Your assignment: From the first line to the last, return the data exactly, with no pictures.
[Start of section]
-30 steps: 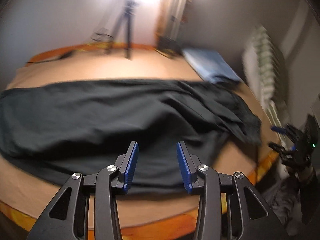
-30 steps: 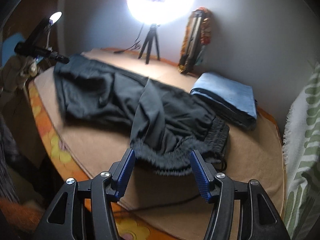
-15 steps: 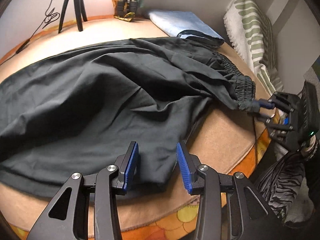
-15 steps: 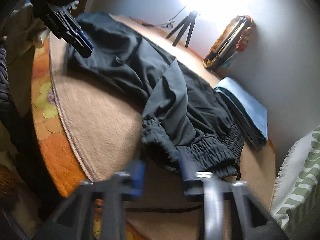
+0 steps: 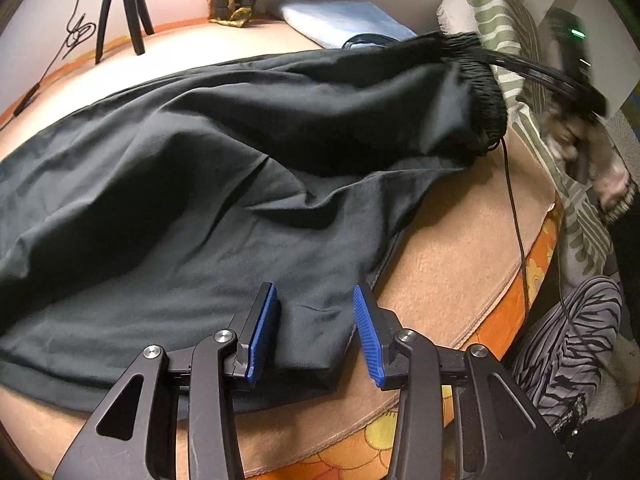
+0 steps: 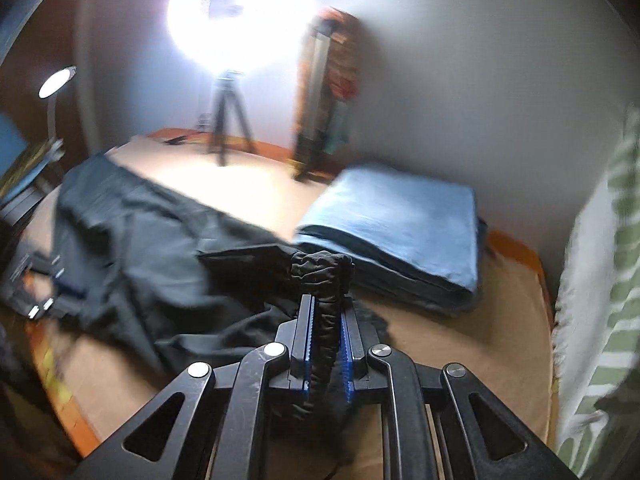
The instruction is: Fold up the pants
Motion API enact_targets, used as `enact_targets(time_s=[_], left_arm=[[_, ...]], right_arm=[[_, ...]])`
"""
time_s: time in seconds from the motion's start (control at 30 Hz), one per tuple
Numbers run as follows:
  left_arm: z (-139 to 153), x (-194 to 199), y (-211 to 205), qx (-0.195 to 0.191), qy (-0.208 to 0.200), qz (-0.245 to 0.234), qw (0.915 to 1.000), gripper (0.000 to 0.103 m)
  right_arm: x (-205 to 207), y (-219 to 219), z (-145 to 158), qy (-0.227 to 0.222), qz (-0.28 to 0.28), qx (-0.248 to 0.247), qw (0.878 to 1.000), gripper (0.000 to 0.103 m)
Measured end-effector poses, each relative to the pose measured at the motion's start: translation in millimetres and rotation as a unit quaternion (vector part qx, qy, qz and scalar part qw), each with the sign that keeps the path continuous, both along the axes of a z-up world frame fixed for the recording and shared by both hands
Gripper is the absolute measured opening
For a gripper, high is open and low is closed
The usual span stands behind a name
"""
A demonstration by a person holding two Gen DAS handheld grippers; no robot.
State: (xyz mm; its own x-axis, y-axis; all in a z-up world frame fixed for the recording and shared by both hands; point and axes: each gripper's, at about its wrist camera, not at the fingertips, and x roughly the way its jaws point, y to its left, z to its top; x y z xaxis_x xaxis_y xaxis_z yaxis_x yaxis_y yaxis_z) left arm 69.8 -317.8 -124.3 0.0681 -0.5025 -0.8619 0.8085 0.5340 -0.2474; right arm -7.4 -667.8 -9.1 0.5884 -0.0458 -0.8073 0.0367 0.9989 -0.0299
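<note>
A tripod [image 5: 120, 4] stands at the far left of the bed [image 5: 452, 240], near the wall, its cable trailing over the tan cover. The black pants [image 5: 180, 200] lie spread across the bed from the left edge toward the right, wrinkled, with one leg hem at the near edge. The left tool [image 5: 314, 332] sits low over that hem, its blue pads apart on either side of the fabric corner, not pressing it. Behind the pants a folded blue blanket [image 5: 344, 24] rests by the wall. Farther right, the elastic waistband [image 5: 486, 92] is lifted off the bed, pulled up toward a green-and-white patterned throw [image 5: 516, 32].

In the right wrist view, a ring light [image 6: 240, 12] glares above its tripod. The right tool [image 6: 326, 344] is closing on the gathered waistband [image 6: 324, 276], the bunched black elastic pinched between its blue pads. The blue blanket [image 6: 400, 216] lies just beyond it.
</note>
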Motion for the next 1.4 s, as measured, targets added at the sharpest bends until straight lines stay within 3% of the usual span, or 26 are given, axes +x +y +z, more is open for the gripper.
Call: enact_targets(time_s=[0.13,0.23,0.3,0.43,0.5,0.53,0.6,0.7,0.8,0.93,1.0,1.13,1.27,1.33,1.4], left_arm=[[-1,-1,2,0.000,-0.001,-0.005,1.0000,0.038],[0,-3,2,0.003,-0.007,-0.010,0.9999,0.038],[2,-5,3,0.004,-0.011,-0.011,0.9999,0.038],[11,-7,5,-0.002,-0.030,-0.013,0.9995,0.038],[16,-8,8,-0.008,-0.039,-0.013,0.9991,0.038],[19,-9,9,-0.011,-0.042,-0.014,0.9990,0.038],[24,-13,11,-0.012,-0.057,-0.020,0.9981,0.039],[26,-20,12,-0.002,-0.084,-0.031,0.9960,0.051],[24,-27,16,0.011,-0.097,-0.040,0.9944,0.051],[25,-39,21,0.023,-0.131,-0.055,0.9895,0.051],[24,-41,19,0.027,-0.141,-0.060,0.9879,0.051],[14,-50,6,0.053,-0.185,-0.087,0.9775,0.052],[1,-54,-6,0.079,-0.213,-0.111,0.9674,0.052],[-3,-55,-9,0.083,-0.224,-0.114,0.9643,0.052],[-3,-52,-10,0.079,-0.222,-0.110,0.9656,0.052]], right_arm=[[22,-39,-35,0.046,-0.066,0.052,0.995,0.010],[26,-53,-56,0.065,-0.088,0.063,0.992,0.017],[24,-61,-61,0.072,-0.112,0.063,0.989,0.039],[-3,-73,-56,0.066,-0.147,0.129,0.978,0.046],[-17,-74,-56,0.067,-0.163,0.139,0.974,0.070],[-26,-72,-58,0.071,-0.172,0.147,0.971,0.073],[-38,-71,-64,0.079,-0.179,0.180,0.964,0.074],[-49,-67,-74,0.085,-0.192,0.221,0.952,0.074],[-56,-69,-86,0.091,-0.224,0.260,0.935,0.075],[-64,-62,-85,0.086,-0.250,0.288,0.921,0.075],[-64,-56,-85,0.087,-0.259,0.285,0.919,0.075],[-61,-46,-85,0.086,-0.272,0.291,0.913,0.076],[-58,-45,-87,0.071,-0.304,0.310,0.898,0.075],[-62,-51,-89,0.056,-0.336,0.326,0.882,0.068],[-66,-54,-91,0.047,-0.358,0.336,0.870,0.055]])
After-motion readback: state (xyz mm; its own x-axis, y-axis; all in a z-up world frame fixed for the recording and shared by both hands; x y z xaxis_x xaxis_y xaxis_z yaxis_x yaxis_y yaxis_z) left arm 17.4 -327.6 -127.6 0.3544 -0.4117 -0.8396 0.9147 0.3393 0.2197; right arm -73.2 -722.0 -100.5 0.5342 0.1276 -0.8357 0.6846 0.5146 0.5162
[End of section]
Final answer:
-30 steps: 
-30 steps: 
-15 steps: 
-15 steps: 
+0 steps: 
+0 steps: 
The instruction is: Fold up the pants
Motion API enact_targets, used as `enact_targets(time_s=[_], left_arm=[[_, ...]], right_arm=[[_, ...]])`
"""
time_s: time in seconds from the motion's start (control at 30 Hz), one per tuple
Numbers run as follows:
  left_arm: z (-139 to 153), x (-194 to 199), y (-211 to 205), qx (-0.195 to 0.191), qy (-0.208 to 0.200), qz (-0.245 to 0.234), qw (0.915 to 1.000), gripper (0.000 to 0.103 m)
  right_arm: x (-205 to 207), y (-219 to 219), z (-145 to 158), qy (-0.227 to 0.222), qz (-0.28 to 0.28), qx (-0.248 to 0.247), qw (0.878 to 1.000), gripper (0.000 to 0.103 m)
Measured end-effector poses, each relative to the pose measured at the motion's start: translation in millimetres and rotation as a unit quaternion (vector part qx, qy, qz and scalar part qw), each with the sign that keeps the path continuous, both along the axes of a z-up world frame fixed for the recording and shared by both hands
Gripper is the absolute measured opening
For a gripper, high is open and low is closed
The usual span stands behind a name
"""
A demonstration by a person holding two Gen DAS handheld grippers; no robot.
State: (xyz mm; its own x-axis, y-axis; all in a z-up world frame fixed for the recording and shared by both hands; point and axes: each gripper's, at about its wrist camera, not at the fingertips, and x roughly the way its jaws point, y to its left, z to its top; x y z xaxis_x xaxis_y xaxis_z yaxis_x yaxis_y yaxis_z) left arm 69.8 -317.8 -124.3 0.0681 -0.5025 -0.8619 0.8085 0.5340 -0.2474; right arm -7.4 -667.8 -9.1 0.5884 -0.0458 -0.8073 0.0367 0.9989 -0.0299
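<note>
A tripod [image 5: 120, 4] stands at the far left of the bed [image 5: 452, 240], near the wall, its cable trailing over the tan cover. The black pants [image 5: 180, 200] lie spread across the bed from the left edge toward the right, wrinkled, with one leg hem at the near edge. The left tool [image 5: 314, 332] sits low over that hem, its blue pads apart on either side of the fabric corner, not pressing it. Behind the pants a folded blue blanket [image 5: 344, 24] rests by the wall. Farther right, the elastic waistband [image 5: 486, 92] is lifted off the bed, pulled up toward a green-and-white patterned throw [image 5: 516, 32].

In the right wrist view, a ring light [image 6: 240, 12] glares above its tripod. The right tool [image 6: 326, 344] is closing on the gathered waistband [image 6: 324, 276], the bunched black elastic pinched between its blue pads. The blue blanket [image 6: 400, 216] lies just beyond it.
</note>
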Motion for the next 1.4 s, as measured, targets added at the sharpest bends until straight lines stay within 3% of the usual span, or 26 are given, axes +x +y +z, more is open for the gripper.
Call: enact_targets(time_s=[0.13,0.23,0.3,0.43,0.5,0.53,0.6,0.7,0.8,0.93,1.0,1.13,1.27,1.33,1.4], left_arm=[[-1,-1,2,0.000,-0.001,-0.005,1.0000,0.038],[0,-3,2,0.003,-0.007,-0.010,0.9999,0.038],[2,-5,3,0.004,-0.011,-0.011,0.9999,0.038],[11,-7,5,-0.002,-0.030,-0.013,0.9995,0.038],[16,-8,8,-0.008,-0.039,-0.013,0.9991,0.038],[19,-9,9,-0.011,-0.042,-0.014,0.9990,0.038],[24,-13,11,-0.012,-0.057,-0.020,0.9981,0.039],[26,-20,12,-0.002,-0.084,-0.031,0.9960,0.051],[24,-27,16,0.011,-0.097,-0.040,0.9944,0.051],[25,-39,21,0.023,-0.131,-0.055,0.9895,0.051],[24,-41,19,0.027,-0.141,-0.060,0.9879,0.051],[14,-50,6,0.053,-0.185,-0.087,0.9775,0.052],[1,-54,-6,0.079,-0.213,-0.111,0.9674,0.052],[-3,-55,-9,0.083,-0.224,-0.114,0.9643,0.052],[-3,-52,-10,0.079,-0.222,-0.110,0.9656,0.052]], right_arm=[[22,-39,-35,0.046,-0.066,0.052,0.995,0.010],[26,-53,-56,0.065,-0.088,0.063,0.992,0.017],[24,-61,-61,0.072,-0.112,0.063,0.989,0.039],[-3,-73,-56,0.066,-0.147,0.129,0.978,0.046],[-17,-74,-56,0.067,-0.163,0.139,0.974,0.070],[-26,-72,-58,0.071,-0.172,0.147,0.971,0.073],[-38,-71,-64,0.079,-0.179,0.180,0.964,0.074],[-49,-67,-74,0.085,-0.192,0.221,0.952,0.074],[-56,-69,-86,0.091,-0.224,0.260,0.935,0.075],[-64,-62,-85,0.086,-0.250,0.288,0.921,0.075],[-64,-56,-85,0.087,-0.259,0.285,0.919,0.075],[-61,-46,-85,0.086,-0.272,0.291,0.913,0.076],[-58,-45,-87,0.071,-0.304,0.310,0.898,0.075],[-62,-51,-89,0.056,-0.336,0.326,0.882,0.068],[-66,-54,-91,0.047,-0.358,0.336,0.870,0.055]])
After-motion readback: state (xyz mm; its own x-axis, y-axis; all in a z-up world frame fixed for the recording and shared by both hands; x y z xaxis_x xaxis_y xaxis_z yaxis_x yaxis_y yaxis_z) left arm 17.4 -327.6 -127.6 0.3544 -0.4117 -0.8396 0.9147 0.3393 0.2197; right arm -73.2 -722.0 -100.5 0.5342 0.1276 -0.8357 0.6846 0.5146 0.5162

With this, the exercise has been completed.